"Ludus, -i"
Esta semana, ganhei um distintivo de “fã em ascensão” no Facebook. E nem o absurdo do caso nem a influência da razão conseguiram reprimir o gáudio secreto de ter recebido um galardão. Logo pensei na lógica do jogo, que já algum tempo galgou a arena das atividades lúdicas e recreativas, espalhando-se agora para lá das redes sociais.
No comércio e no trabalho, os distintivos, prémios, pontos e incentivos da chamada “ludificação” propõem-se aumentar as vendas e fidelizar clientes; motivar, fomentar a produtividade e estimular soluções criativas, com o apelo aos sortilégios do storytelling. Mas se, como n’ As Mil e Uma Noites, há histórias que ajudam a adiar a morte, outras há que iludem a vida – e o mesmo se pode dizer da mecânica aparentemente inofensiva da narrativa e do jogo, capaz de despertar o envolvimento, prender a atenção e potenciar a criatividade através do desafio e da competição. Se há momentos em que encarar a vida como um jogo contribui para aligeirar o peso e a excessiva seriedade com que a levamos, não deixa de me inquietar este ambiente de perpétua ligeireza que se generalizou, com a infantilização crescente dos adultos e a necessidade de doses constantes de diversão.
Adotar o jogo como motivador da aprendizagem ou do trabalho muito depois dos primeiros anos formativos é desdobrar um cenário omnipresente de simulação e hiperestimulação, em que nos vamos alheando cada vez mais do real (com todas as aspas que a palavra merece), o que os gadgets de que já não prescindimos estão preparados para facilitar.
Não considero que um empregador ou cliente tenha o dever de me motivar para o trabalho. Da mesma forma, também não gostaria de ser tratada como peão num tabuleiro de estratégia ou cavalo de corrida que recebe vergastadas jocosas para cruzar a meta à frente dos outros, recompensado com uma guloseima enquanto ganha fôlego para o próximo circuito e o próximo galardão espirituoso.
Por falar em espírito, houve uma comunidade com essa vocação que acompanhei durante alguns anos em que havia um coro que atuava nas cerimónias públicas. O efeito exaltado dos coros sempre me provocou arrepios, mas trago este à baila pela particularidade de o público ser desencorajado de aplaudir no final de cada música. A razão para tal era subtrair ao culto da personalidade, para que a tarefa pudesse ser ofertada como serviço.
Um dos ensinamentos que muitas vezes ouvi nas palestras daquele grupo era a importância de se trabalhar sem olhar aos resultados – isto é, fazer o que fosse necessário a cada momento, o melhor possível, sem julgar os frutos aparentes, que haveria que entregar a uma sabedoria maior.

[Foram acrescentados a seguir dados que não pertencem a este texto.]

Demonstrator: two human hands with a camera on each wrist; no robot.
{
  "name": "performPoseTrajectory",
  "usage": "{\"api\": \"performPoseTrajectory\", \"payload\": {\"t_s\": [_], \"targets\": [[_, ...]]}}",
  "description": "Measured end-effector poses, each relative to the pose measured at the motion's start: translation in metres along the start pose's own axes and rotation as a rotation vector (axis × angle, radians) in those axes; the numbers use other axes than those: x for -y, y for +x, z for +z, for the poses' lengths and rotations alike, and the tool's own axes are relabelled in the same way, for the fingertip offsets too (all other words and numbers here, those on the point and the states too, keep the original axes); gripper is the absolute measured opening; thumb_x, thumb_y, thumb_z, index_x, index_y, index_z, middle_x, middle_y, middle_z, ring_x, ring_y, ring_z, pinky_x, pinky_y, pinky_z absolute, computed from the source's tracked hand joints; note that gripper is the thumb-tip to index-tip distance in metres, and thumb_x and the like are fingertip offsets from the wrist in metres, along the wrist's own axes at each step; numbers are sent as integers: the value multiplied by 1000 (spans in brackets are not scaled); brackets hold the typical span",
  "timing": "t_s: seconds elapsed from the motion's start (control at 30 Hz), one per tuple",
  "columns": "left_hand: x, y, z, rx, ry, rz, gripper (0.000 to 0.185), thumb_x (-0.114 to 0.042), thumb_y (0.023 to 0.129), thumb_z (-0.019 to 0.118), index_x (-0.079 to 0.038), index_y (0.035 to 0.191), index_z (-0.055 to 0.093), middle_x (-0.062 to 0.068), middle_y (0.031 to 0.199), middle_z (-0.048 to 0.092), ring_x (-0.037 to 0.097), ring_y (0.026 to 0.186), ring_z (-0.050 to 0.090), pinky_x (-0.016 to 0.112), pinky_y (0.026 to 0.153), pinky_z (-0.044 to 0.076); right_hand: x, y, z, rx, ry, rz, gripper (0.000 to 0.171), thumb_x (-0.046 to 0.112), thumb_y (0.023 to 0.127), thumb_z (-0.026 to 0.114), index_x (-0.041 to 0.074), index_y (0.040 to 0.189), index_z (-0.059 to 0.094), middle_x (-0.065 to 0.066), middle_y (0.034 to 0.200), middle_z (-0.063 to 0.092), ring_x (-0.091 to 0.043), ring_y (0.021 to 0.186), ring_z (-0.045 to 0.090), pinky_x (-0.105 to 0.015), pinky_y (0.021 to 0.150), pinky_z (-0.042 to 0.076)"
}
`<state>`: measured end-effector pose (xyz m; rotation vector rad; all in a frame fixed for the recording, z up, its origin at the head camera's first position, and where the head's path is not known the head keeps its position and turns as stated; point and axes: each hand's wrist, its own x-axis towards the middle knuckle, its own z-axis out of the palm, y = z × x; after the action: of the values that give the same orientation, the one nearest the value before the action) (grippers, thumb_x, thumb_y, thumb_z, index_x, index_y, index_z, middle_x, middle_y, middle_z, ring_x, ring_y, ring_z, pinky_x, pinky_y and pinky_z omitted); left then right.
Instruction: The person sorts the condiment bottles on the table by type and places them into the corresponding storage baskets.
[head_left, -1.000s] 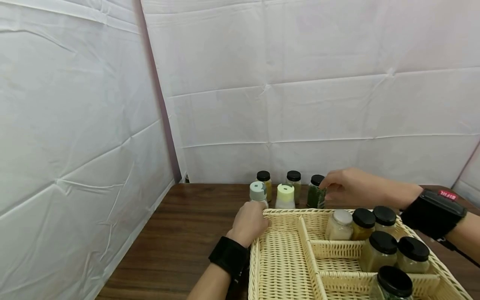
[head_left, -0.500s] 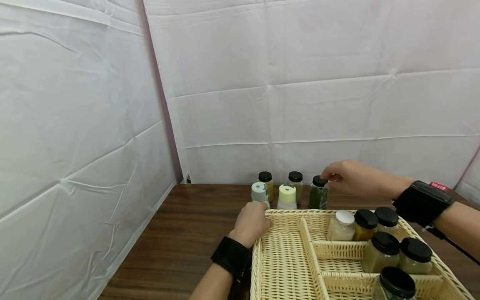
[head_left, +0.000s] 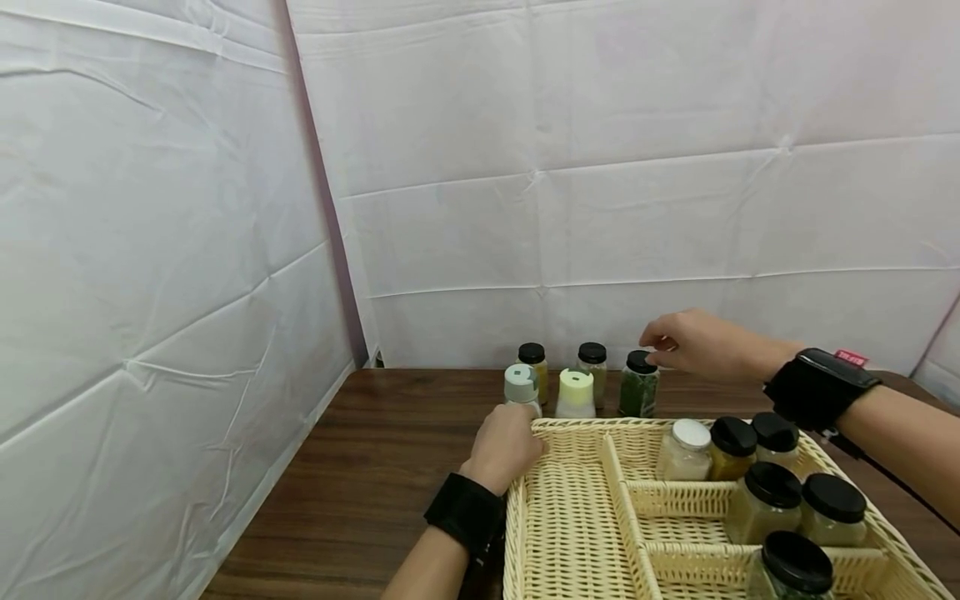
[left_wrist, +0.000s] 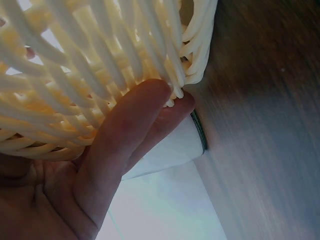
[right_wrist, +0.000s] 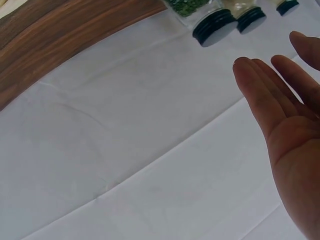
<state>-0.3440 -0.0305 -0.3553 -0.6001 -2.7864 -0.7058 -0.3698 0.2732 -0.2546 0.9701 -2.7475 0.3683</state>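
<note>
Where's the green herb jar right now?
In the head view the green herb jar stands on the table behind the basket, rightmost of the loose bottles, just below the right hand.

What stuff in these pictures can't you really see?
- Head view: the jar at the bottom edge is cut off, so its contents stay unclear.
- Head view: the left hand on the wicker basket corner hides the lower part of the grey-capped bottle.
- Left wrist view: the basket weave fills the frame, hiding everything inside.
- Right wrist view: only the right hand and the jar lids show; the jar bodies are cut off.
</note>
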Motion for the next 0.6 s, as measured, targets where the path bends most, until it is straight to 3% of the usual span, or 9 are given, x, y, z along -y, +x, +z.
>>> {"api": "performPoseTrajectory", "payload": {"t_s": [0.27, 0.6], "targets": [[0, 0, 0, 11, -9, -9, 32, -10, 92, 84, -1, 121, 76, 16, 112, 76, 34, 101, 74, 42, 80, 60, -15, 9, 6, 23, -52, 5, 21, 10, 101, 73, -2, 119, 73, -12, 110, 74, -32, 100, 72, -47, 87, 58], [-1, 1, 0, 6, -4, -3, 30, -9, 92, 84, 0, 119, 77, 16, 110, 76, 33, 98, 74, 40, 78, 60, -22, 21, 13, 65, -61, 74, 28, 18, 103, 73, -4, 121, 72, -18, 115, 73, -35, 102, 72, -48, 88, 58]]}}
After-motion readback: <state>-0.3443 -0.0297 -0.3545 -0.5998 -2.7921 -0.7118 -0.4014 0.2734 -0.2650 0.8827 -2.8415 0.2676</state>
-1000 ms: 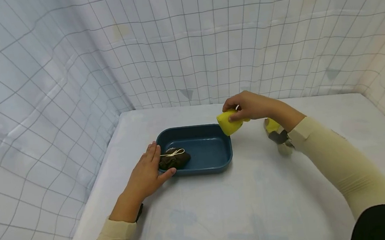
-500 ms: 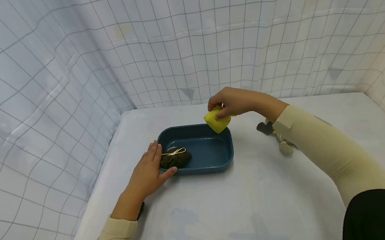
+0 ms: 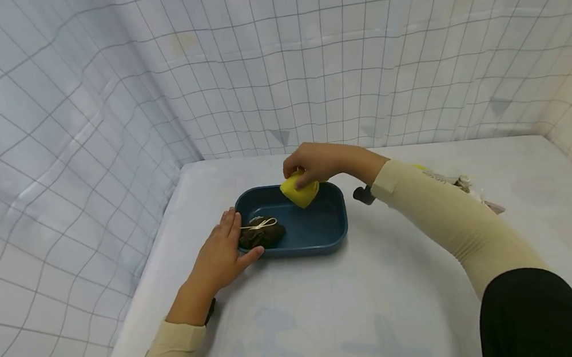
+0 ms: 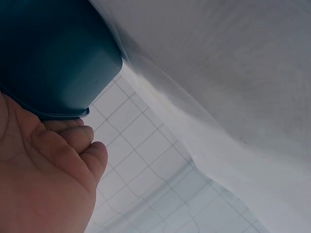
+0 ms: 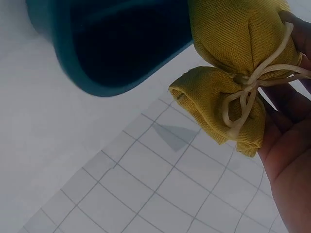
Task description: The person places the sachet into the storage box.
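A small yellow cloth pouch (image 3: 300, 194) is held by my right hand (image 3: 317, 161) above the back part of a dark blue rectangular tub (image 3: 319, 249). The right wrist view shows the pouch (image 5: 243, 43) gathered at its neck by a cream cord tied in a bow. My left hand (image 3: 218, 259) rests against the tub's left end, fingers along the rim and thumb along the near edge. Inside the tub at the left lies a dark brown pouch (image 3: 260, 237) with a pale cord bow. In the left wrist view, my fingers (image 4: 68, 145) touch the outside of the tub.
More small pouches, partly hidden by the right sleeve, lie on the white table to the right: a dark grey end (image 3: 363, 195) and a pale patterned one (image 3: 451, 178). Grid-patterned white curtains (image 3: 305, 56) enclose the table.
My right hand has carried the yellow pouch leftward, from the tub's right rim to above its inside. The left hand stays in place. The right sleeve now covers different pouches.
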A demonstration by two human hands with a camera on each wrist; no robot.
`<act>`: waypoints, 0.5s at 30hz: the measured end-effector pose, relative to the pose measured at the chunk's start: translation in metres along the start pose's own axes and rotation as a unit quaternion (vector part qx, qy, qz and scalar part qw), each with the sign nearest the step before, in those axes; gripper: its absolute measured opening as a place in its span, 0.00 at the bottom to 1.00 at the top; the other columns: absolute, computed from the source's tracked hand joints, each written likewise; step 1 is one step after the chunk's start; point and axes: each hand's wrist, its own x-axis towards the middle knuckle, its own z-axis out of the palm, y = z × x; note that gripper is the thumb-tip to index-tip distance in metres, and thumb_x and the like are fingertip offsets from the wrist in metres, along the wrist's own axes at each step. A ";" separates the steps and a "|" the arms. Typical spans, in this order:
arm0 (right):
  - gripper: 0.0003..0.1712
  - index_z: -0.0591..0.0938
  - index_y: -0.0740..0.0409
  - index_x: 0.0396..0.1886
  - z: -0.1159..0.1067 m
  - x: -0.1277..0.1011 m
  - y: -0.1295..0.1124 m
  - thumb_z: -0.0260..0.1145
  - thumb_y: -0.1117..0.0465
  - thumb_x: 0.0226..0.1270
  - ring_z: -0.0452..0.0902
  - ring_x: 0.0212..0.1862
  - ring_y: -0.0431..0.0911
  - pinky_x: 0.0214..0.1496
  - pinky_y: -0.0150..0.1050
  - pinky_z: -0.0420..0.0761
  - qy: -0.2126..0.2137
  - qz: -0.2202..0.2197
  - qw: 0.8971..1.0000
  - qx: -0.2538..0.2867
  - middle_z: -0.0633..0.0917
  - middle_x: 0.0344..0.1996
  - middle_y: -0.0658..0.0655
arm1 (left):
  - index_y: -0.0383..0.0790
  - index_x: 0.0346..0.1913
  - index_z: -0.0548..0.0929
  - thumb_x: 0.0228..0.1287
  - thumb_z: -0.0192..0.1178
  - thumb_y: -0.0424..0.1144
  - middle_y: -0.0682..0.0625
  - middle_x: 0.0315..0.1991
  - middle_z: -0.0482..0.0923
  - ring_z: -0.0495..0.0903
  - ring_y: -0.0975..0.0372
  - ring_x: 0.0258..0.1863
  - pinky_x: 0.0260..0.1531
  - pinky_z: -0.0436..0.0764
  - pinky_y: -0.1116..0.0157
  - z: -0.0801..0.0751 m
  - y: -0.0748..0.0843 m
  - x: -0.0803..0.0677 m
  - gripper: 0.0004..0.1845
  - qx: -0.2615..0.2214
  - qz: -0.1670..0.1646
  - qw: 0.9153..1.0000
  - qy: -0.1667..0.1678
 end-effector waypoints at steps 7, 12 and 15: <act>0.08 0.84 0.53 0.46 0.008 0.023 -0.010 0.69 0.59 0.68 0.77 0.40 0.44 0.43 0.37 0.79 -0.031 -0.019 0.999 -0.022 0.84 0.40 0.49 | 0.26 0.76 0.51 0.66 0.54 0.68 0.35 0.78 0.43 0.46 0.44 0.77 0.71 0.55 0.45 -0.004 0.002 0.000 0.55 0.001 0.005 1.000 0.006; 0.08 0.85 0.53 0.46 0.013 0.039 -0.018 0.68 0.60 0.69 0.77 0.40 0.43 0.44 0.36 0.79 -0.049 -0.033 0.997 -0.041 0.84 0.40 0.49 | 0.26 0.76 0.51 0.66 0.54 0.69 0.35 0.78 0.44 0.46 0.43 0.76 0.71 0.55 0.44 -0.003 0.002 -0.003 0.55 -0.003 -0.002 1.000 0.001; 0.06 0.85 0.52 0.44 0.017 0.048 -0.022 0.68 0.60 0.68 0.77 0.39 0.42 0.43 0.35 0.79 -0.054 -0.034 0.996 -0.056 0.84 0.38 0.48 | 0.26 0.76 0.51 0.66 0.54 0.69 0.35 0.78 0.44 0.46 0.44 0.76 0.70 0.55 0.44 -0.003 0.002 -0.004 0.55 -0.003 -0.001 1.000 0.004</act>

Na sociedade, esse espírito de serviço desapegado vai caindo em desuso, a menos que assuma as formas distorcidas da caridade ou do ativismo social. O trabalho faz-se para a recompensa e as insígnias – de preferência, com alguma animação à mistura. Se as medalhas de participação sempre foram de pouco consolo, têm agora uma palidez sepulcral.